What they insinuate is that Muslims are somehow more criminal than non-Muslims, which is why they are disproportionately behind bars. What they miss is that there are more black people in American jails than there are in American colleges. That doesn’t mean that Black people are more criminal, it just means that they either have less opportunies in life (and so more need to commit crime just to survive), or they are more likely than white people to receive a prison sentence rather than a non-custodial sentence because of a biased justice system. Or, and here’s a thought, both. The same is the case for every racial or religious minority in this country. There are a disproportionate number of Muslims in prison, a disproportionate number of Black people in prison, and a disproportionate number of ex-soldiers in prisons. Not because any of them are inherently criminal, but because society is generally unsupportive of them. Why? Because society is predominantly ruled by upper class white men who claim to be Christians but don’t even try to act like it. That’s not a snipe. It’s just a fact.

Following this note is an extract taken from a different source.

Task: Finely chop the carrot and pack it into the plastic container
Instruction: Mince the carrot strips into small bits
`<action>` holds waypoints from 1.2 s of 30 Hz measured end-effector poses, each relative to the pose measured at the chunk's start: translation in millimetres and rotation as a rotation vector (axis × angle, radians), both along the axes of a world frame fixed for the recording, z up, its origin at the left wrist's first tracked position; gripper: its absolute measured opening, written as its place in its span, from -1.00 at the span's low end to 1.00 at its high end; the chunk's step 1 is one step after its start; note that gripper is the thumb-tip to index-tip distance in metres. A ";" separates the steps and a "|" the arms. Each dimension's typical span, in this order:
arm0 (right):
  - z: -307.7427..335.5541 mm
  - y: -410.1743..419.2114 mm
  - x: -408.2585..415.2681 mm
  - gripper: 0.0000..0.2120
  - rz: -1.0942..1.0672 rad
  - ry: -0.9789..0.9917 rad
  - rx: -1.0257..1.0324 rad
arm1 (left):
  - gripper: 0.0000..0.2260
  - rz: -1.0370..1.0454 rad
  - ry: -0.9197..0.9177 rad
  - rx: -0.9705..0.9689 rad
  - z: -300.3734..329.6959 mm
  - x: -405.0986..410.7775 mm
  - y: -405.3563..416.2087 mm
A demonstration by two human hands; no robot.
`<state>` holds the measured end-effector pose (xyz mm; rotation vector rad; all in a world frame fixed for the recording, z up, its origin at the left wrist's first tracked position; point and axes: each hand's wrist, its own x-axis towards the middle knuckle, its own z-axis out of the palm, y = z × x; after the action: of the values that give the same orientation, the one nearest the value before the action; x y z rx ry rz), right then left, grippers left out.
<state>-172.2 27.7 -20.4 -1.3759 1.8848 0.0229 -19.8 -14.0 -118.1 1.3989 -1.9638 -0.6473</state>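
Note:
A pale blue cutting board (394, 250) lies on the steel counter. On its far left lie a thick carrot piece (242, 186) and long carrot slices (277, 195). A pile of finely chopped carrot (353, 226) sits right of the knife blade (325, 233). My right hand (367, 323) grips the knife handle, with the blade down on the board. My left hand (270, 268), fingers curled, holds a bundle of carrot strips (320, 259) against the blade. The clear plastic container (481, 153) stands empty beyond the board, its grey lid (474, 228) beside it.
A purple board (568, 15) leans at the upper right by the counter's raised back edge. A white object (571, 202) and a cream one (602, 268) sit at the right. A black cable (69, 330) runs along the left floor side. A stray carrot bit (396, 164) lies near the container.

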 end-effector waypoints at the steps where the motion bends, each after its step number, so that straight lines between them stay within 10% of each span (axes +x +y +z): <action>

So I’ll finish by addressing one more of The Times lies. They wrote that:
“The proportion of Muslim inmates in some prisons is heading towards 50 percent, with high proportions in some top security prisons, though some have higher local Muslim populations. At HMP Whitemoor, in Cambridgeshire, Muslims made up 42 percent of the population of 451 last September; in Long Lartin, in Worcestershire, 22 percent; and in Full Sutton 20 percent.”
So they have quoted the three top security prisons with the highest proportions then, between them, they only come to an average of 28 percent. Yet again, The Times skews the statistics to make it look worse than it is.
Now, just to be clear, I’m not saying that no Muslim should ever be criticised. I’m not even saying that The Times isn’t completely within their right to hate some Muslims. But what I am saying is that, if you’re going to criticise and even hate Muslims or any other kind of person, either do it silently, or make sure your reasons are genuine. Anything else just proves you can’t be trusted.